A Team Approach for the Transition to Middle School and beyond for a Young Man Who Is Deafblind and Gifted

Academic journal article Journal of Visual Impairment & Blindness

A Team Approach for the Transition to Middle School and beyond for a Young Man Who Is Deafblind and Gifted

Article excerpt

Although there is ample research to guide an educational team in the transitions of a student who is deafblind, there is little research to inform such transitions when intellectual giftedness is also a factor. In this article, we describe the role of a multidisciplinary team in transition planning for a student in a public school full-inclusion setting. The student, John (a pseudonym), had hearing impairment and cochlear implants; a visual diagnosis of microphthalmia, which enabled him to perceive shapes; and an exceptional intellectual ability that was recognized in school district-wide testing on multiple assessments in the third grade. In his fifth-grade year, the educational team focused on five areas that they felt would be integral for the student's success in the transition from elementary to middle school: staff dynamics, sound dynamics, social competencies, environmental knowledge, and academics.

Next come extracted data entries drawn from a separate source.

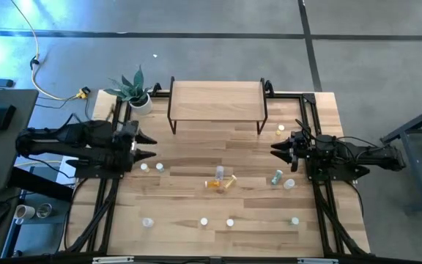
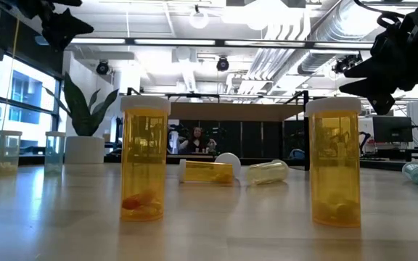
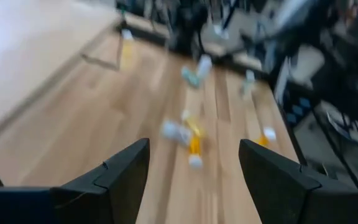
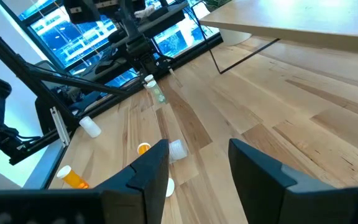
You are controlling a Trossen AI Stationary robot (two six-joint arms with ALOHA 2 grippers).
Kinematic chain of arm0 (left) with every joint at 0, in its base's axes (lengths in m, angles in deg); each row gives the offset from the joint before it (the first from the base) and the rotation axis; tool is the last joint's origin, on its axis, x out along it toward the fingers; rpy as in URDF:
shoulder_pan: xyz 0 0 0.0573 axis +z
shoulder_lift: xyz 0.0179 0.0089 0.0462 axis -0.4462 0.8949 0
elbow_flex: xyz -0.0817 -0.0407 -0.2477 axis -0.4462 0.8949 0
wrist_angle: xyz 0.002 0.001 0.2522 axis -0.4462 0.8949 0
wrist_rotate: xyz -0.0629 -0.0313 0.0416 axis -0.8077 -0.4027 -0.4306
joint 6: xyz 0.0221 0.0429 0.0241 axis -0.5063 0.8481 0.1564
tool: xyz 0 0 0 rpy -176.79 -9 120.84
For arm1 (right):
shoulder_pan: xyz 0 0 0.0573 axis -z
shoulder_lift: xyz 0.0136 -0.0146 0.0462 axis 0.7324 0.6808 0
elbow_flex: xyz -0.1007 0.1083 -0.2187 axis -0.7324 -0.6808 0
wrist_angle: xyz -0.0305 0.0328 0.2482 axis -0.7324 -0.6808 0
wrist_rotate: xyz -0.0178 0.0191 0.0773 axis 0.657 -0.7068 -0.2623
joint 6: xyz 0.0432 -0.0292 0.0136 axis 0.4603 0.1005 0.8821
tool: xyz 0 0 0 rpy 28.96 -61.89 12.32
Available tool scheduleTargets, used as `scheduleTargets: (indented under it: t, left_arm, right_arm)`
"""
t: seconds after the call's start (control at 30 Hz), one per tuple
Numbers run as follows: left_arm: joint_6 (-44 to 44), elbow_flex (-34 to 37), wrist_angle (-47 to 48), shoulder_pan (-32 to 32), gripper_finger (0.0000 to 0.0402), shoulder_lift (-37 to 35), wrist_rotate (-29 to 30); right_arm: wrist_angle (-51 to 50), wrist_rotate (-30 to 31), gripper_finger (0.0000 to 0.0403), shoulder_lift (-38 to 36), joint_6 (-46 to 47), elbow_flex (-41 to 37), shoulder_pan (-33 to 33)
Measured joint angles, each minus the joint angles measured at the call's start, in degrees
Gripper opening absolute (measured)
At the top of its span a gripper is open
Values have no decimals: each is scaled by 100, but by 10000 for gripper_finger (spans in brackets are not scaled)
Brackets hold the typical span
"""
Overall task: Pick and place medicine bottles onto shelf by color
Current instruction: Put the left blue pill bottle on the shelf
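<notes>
The left gripper (image 1: 152, 146) is hanging over the table (image 1: 321, 227) with its two fingers (image 3: 122, 169) spread wide, and it is holding nothing. The right gripper (image 1: 273, 149) is facing it from the other side. Its fingers (image 4: 151, 167) are standing apart with only air between them, so it is holding nothing too.

The shelf (image 1: 217, 100) is sitting at the far edge of the table, between the two grippers and a bit beyond them. Its wooden top is bare.

The medicine bottles are sitting on the table, not on the shelf. Two small ones (image 1: 152, 167) are standing just beside the left gripper. A little pile of orange and yellow bottles (image 1: 221, 180) is lying about halfway between the two grippers. A green bottle (image 1: 277, 177) is lying on its side near the right gripper, with a white cap (image 1: 289, 183) next to it. One yellow bottle (image 1: 280, 129) is standing close to the right gripper, near a shelf leg. Four more bottles (image 1: 204, 221) are standing in a row along the near edge, well apart from both grippers.

A potted plant (image 1: 132, 91) is sitting beyond the left gripper, beside the shelf.
</notes>
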Motion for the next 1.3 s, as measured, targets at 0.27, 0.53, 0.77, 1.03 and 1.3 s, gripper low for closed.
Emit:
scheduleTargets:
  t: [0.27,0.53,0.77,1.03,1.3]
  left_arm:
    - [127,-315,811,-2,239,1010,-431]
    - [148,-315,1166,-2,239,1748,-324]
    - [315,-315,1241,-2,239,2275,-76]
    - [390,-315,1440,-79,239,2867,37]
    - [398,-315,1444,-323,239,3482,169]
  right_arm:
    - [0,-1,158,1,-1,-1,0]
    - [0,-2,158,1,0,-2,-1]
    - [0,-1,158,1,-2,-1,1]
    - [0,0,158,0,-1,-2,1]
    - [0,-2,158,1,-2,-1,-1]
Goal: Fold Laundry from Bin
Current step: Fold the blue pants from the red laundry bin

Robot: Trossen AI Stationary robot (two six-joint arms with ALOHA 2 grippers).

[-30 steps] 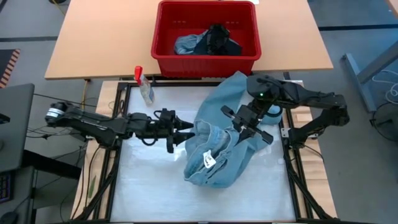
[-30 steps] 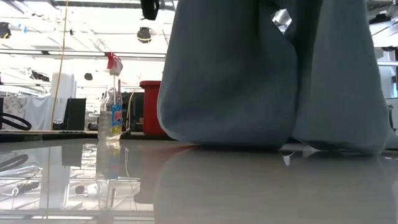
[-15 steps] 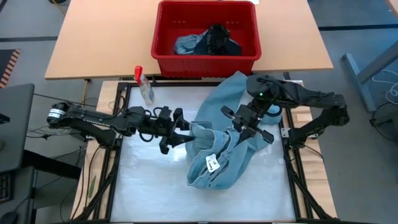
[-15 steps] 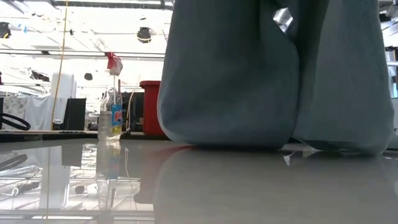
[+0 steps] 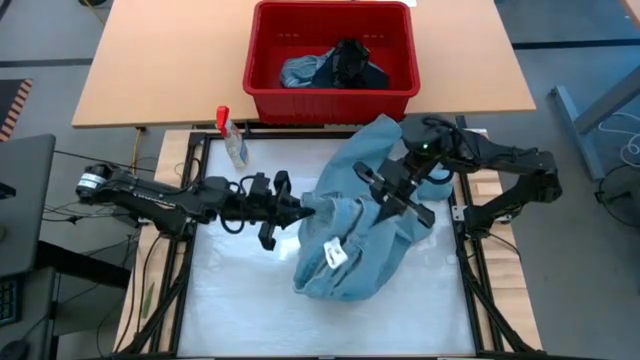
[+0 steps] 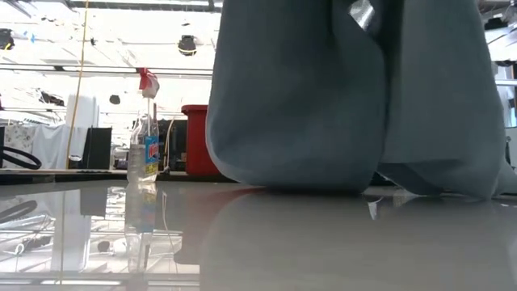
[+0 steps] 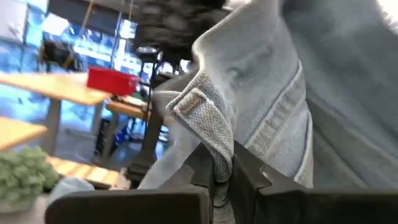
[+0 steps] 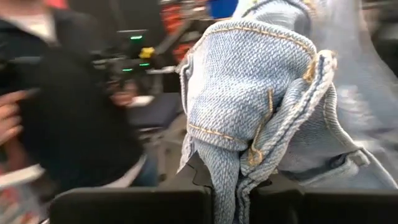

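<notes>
Faded blue denim garment (image 5: 355, 225) bunched mid-surface, partly lifted; red bin (image 5: 331, 90) behind it holds more laundry (image 5: 330, 66), probably one blue, one dark.

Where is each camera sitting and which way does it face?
High: overhead, facing down; both arms, denim garment, red bin.
Low: tabletop level, facing across; hanging denim, spray bottle.
Left wrist: left gripper shut on a denim edge.
Right wrist: right gripper shut on a denim fold.
All four show the denim.
</notes>
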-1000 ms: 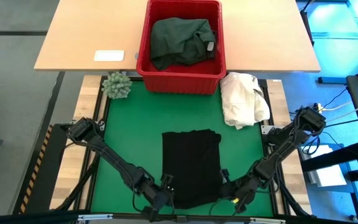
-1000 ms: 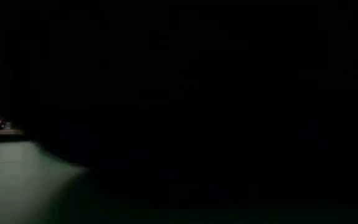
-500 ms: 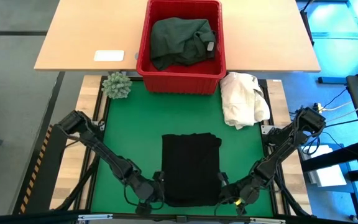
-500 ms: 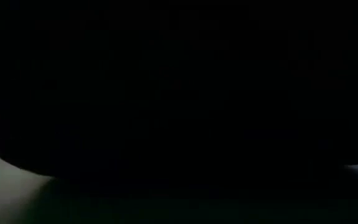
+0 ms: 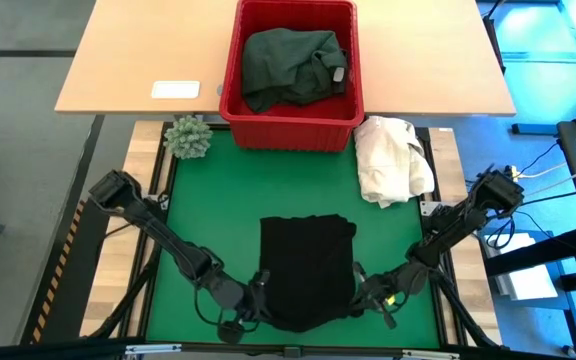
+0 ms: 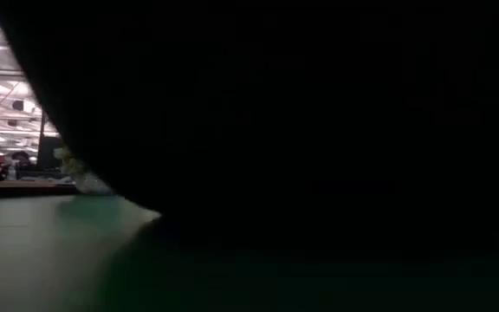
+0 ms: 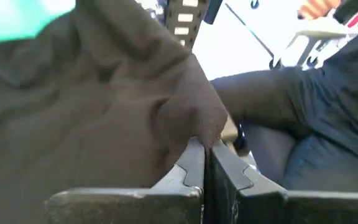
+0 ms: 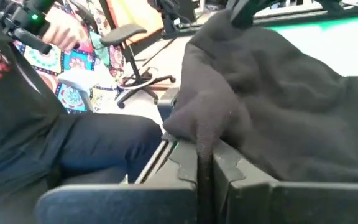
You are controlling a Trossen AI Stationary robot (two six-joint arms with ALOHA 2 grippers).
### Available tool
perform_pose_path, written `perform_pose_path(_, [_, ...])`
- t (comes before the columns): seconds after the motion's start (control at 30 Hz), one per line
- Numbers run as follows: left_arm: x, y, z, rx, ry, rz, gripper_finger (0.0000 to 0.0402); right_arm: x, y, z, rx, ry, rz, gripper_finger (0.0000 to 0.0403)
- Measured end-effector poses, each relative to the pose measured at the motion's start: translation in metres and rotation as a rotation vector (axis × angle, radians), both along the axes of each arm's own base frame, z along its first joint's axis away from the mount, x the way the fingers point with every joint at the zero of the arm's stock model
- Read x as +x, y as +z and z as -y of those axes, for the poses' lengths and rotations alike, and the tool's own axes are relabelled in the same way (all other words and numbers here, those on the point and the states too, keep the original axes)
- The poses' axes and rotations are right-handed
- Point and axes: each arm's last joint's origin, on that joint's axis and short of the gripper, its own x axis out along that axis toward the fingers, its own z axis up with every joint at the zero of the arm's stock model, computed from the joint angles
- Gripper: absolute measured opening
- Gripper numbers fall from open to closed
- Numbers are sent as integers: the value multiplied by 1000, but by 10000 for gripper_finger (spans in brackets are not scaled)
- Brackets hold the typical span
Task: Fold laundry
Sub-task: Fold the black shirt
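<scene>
A black garment (image 5: 308,262) lies folded in a tall rectangle on the green mat (image 5: 203,210), its far part flat on the mat. My left gripper (image 5: 260,300) is shut at its near left corner and my right gripper (image 5: 365,293) at its near right corner. In the low view the black cloth (image 6: 301,130) fills nearly the whole picture. A dark green garment (image 5: 290,62) lies bunched in the red basket (image 5: 230,100). My left gripper pinches the garment's near left corner (image 7: 197,127) between its two shut fingers, across a bunched fold of several layers. That corner is raised off the mat. My right gripper pinches the near right corner (image 8: 201,127) the same way, a gathered fold standing up from the fingers, lifted clear of the mat.
A cream-white cloth heap (image 5: 393,160) lies at the mat's far right corner. A small green plant (image 5: 188,137) stands at the far left corner. A white card (image 5: 176,90) lies on the wooden table beyond. A seated person (image 8: 55,143) is close to the near edge.
Both grippers have risen and moved slightly toward the far edge, carrying the garment's near corners. The near edge has come up off the mat, and the low view now shows the room at its left. The garment's far part has stayed flat.
</scene>
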Motion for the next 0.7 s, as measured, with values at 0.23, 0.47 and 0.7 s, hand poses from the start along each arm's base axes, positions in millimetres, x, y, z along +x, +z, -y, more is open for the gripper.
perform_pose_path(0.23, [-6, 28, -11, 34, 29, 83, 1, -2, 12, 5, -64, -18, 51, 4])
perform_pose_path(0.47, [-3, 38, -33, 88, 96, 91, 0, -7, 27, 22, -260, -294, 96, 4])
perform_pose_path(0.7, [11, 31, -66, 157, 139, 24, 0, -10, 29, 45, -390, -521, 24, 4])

John's parents were active participants with the educational team in planning his education. A teacher of visually impaired students and an orientation and mobility (O&M) specialist addressed vision issues, a teacher of hearing impaired students focused on auditory issues, a speech-language pathologist worked with speech articulation, an occupational therapist guided fine-motor development, and an adapted physical education specialist monitored physical education accommodations and adaptations. In addition, a braillist produced materials in braille and served as an on-site paraeducator; and a specialist in the field of hearing impairment, from the University of Kansas, served pro bono as an advisor. A county social worker addressed "outside of the school" issues. John's parents also requested that a district administrator join the educational team, because of their son's unique intellectual abilities and possibilities. Key to the team process was the establishment of a guiding philosophy: The parents insisted that John's limitations would be overcome by his own talents and abilities, and that any limitations set in his path by others would not be considered insurmountable. An instructional "best practices" model followed the philosophy of "living in the solution and not in the problem."

The United States Department of Education's Educating Blind and Visually Impaired Students: Policy Guidance (2000), Assistance to States for the Education of Children with Disabilities (2005), and the reauthorization of the Individuals with Disabilities Education Act (IDEA) in 2004 provided ample support for the creation of an educational program that focused on the use of assistive technology, braille, career education, O&M, compensatory skills, social interaction, recreation, and leisure skills.

STAFF MEMBER DYNAMICS

Transitions can be particularly stressful for students with visual impairments as they move from a familiar environment to an unfamiliar school. They may also be difficult for general education staff members, who may never have taught a student with visual or auditory impairments and may have little understanding of expectations, accommodations, or interaction techniques for such students.

TRANSITION TIMELINE

Preparation, planning, and communication can help ease the difficulties that might occur when students are making transitions. To smooth this process for John, a teacher of visually impaired students created a transition timeline that was initiated in elementary school, prior to John entering the seventh grade in the middle school, and it was repeated at the end of eighth grade for his transition to high school. All components were implemented with input from team members as needed.

Winter

In accordance with the timeline, in December, John's teacher of visually impaired students and his O&M specialist met with the new school's counselor and administrator to provide an overview of John, necessary accommodations, and space requirements for a vision office for braille production. …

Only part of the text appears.